Retraite Supplémentaire

Le niveau des retraites complémentaires ne cessant de baisser, il devient nécessaire de le compléter par des régimes de retraite par capitalisation.

Ces régimes collectifs offrent un certain nombre d’avantages aux salariés et aux entreprises, à condition de respecter quelques règles. Depuis la réforme des retraites en août 2003, de nouveaux dispositifs, destinés à motiver les salariés à préparer individuellement leur retraite. Ainsi, les entreprises ont le choix entre plusieurs contrats de retraite supplémentaire :

  • Les contrats collectifs à adhésion obligatoire et à cotisations définies :
    • Le contrat « art.83 » où chaque salarié bénéficiaire dispose d’un compte individuel alimenté par les cotisations (100% employeur ou avec répartition employeur / salarié).
    • Le « PERE », nouveau dispositif issu de la loi Fillon, également « art.83 » mais qui offre en plus au salarié la possibilité d’effectuer des versements individuels et facultatifs et applique un dispositif particulier de sécurisation des investissements.
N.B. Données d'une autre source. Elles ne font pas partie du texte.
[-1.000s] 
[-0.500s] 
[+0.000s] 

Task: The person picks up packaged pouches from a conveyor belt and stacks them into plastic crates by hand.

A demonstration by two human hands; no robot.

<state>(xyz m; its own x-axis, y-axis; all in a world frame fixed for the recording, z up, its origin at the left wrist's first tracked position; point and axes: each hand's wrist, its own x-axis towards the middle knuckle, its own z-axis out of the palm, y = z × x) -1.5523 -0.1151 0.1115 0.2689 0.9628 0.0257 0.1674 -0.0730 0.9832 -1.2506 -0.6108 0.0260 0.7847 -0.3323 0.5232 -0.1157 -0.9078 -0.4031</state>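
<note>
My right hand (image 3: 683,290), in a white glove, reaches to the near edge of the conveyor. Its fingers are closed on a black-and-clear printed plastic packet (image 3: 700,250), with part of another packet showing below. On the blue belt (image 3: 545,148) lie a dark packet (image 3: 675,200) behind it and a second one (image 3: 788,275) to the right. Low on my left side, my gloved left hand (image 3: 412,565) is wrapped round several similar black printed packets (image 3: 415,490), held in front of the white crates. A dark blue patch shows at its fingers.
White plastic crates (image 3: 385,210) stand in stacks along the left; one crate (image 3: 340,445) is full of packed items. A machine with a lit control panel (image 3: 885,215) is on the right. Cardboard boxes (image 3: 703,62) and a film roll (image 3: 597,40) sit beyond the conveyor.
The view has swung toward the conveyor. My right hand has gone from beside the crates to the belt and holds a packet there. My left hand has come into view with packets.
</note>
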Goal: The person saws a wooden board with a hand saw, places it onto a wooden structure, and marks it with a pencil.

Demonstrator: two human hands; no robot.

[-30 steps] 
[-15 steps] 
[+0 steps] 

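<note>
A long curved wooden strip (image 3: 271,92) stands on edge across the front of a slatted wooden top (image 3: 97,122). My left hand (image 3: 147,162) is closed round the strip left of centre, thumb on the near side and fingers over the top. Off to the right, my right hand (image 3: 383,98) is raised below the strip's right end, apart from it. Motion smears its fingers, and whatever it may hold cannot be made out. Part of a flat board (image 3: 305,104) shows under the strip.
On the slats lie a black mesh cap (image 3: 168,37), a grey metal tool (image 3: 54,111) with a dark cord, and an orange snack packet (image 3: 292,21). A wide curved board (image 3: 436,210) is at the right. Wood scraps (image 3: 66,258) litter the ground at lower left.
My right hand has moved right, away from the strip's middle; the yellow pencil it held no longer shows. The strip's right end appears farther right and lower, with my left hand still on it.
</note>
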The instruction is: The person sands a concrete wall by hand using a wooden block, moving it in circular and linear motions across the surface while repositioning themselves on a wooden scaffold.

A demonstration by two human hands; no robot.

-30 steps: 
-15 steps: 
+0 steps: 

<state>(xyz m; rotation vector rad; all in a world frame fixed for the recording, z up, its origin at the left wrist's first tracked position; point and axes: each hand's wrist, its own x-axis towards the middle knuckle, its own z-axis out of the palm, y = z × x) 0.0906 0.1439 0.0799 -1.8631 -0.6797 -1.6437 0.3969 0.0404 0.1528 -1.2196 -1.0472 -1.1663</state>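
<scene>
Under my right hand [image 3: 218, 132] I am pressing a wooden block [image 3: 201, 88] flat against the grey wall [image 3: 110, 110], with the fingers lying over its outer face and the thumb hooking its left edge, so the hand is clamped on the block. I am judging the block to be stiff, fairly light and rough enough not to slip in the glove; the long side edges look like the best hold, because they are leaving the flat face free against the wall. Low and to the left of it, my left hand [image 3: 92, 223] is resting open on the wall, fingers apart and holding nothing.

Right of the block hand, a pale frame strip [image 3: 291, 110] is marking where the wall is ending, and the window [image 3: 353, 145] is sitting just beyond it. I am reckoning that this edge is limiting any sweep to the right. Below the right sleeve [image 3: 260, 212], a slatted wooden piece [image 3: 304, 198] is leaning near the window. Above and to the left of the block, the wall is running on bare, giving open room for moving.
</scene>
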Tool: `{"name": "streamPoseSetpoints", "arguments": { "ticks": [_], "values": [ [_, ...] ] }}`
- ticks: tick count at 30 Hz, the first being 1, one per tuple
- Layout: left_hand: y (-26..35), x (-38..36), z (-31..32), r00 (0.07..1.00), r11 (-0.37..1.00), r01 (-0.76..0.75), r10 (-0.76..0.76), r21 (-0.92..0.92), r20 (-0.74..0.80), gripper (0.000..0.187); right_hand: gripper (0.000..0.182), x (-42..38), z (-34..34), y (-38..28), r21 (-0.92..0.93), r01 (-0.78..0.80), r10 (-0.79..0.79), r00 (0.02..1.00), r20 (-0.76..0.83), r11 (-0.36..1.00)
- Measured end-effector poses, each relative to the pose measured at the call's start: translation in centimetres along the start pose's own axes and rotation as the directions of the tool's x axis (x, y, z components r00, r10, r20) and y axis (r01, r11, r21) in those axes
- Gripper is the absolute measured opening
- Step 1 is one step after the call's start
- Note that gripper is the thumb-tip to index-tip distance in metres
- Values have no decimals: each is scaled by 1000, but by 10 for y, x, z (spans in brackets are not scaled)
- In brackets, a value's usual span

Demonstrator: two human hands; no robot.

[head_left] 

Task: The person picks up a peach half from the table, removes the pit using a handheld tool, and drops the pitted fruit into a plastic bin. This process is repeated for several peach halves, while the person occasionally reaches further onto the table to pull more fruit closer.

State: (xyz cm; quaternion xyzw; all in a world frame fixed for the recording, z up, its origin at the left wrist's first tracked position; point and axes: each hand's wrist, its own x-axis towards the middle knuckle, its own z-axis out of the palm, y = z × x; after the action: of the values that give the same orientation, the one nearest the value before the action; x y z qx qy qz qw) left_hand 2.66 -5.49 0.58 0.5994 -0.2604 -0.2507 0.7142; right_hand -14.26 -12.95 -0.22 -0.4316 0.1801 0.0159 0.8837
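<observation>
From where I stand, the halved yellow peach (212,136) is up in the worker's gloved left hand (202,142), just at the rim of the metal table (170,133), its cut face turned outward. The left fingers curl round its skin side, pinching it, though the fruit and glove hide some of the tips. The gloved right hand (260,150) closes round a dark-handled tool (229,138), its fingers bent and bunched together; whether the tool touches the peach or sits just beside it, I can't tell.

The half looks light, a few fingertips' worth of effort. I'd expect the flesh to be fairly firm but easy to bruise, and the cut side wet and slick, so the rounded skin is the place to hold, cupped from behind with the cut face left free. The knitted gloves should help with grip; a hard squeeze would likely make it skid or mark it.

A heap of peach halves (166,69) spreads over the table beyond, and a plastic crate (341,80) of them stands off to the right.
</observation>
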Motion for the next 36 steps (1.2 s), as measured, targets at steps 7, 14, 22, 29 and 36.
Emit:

Dans ces deux cas, le contrat cesse lors de la liquidation de la retraite exclusivement sous forme de rente viagère, calculée à partir de l’épargne constituée.

  • Les contrats collectifs obligatoires à prestations définies « art. 39 » :
    • L’entreprise s’engage à verser un complément de retraite (exprimé a priori en % du dernier salaire par exemple) dont seuls les salariés présents dans l’entreprise au moment de leur départ en retraite pourront bénéficier. L’entreprise en souscrivant un contrat d’assurance bénéficie des avantages des contrats collectifs.
    • En contrepartie de certaines contraintes, (présence d’un «régime» mettant en place la retraite dans l’entreprise, adhésion obligatoire au contrat de tous les membres de la catégorie de bénéficiaires choisie, participation de l’employeur, cotisation uniforme, sortie en rente), ces contrats bénéficient d’un cadre fiscal et social avantageux : déduction fiscale des cotisations en tant que dépense de personnel et allégement de charges sociales.

Pour les salariés, la participation de l’employeur est exonérée de charges sociales et déductible fiscalement dans certaines limites et conditions.